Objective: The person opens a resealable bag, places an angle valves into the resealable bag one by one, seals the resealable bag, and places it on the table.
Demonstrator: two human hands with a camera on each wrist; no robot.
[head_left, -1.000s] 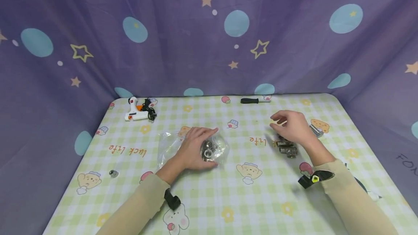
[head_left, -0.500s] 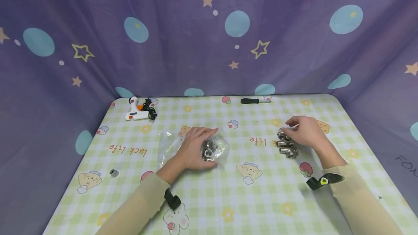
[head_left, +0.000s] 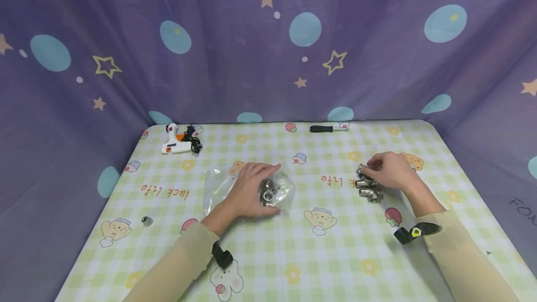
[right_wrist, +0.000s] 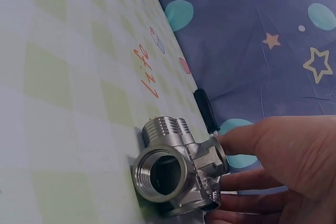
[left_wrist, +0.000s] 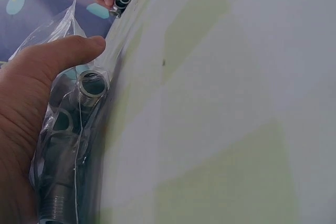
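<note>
At the near left I have one small metal connector (head_left: 147, 221) by itself, well apart from both hands. Toward the far left corner lies a white glue gun (head_left: 178, 147), its black cord (head_left: 195, 143) bunched beside it.

Left of centre comes the clear plastic bag (head_left: 215, 190), with several threaded metal fittings (head_left: 267, 195) inside. The left hand (head_left: 249, 190) holds it, fingers round the far side, thumb along the near side.

To the right of that I get my widest open room, a stretch of checked tablecloth (head_left: 289, 241) between the two hands. It reaches back to a black-handled screwdriver (head_left: 322, 129), close to the far edge and just short of the purple curtain (head_left: 251, 59).

At the right, loose tee-shaped fittings (head_left: 371, 194) lie in a close row running from near to far. The right hand (head_left: 392, 169) has thumb and fingers on the farthest fitting (head_left: 360, 168); I read it as a pinch. The right table edge is well apart from that hand.

I judge the work partway: some fittings are lined up on the cloth, others remain bagged. Whether the connector belongs with them, I cannot tell.
</note>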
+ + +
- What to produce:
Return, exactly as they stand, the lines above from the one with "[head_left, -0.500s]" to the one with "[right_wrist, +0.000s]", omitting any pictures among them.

- Response for this exercise:
[head_left, -0.500s] 
[head_left, +0.000s] 
[right_wrist, +0.000s] 

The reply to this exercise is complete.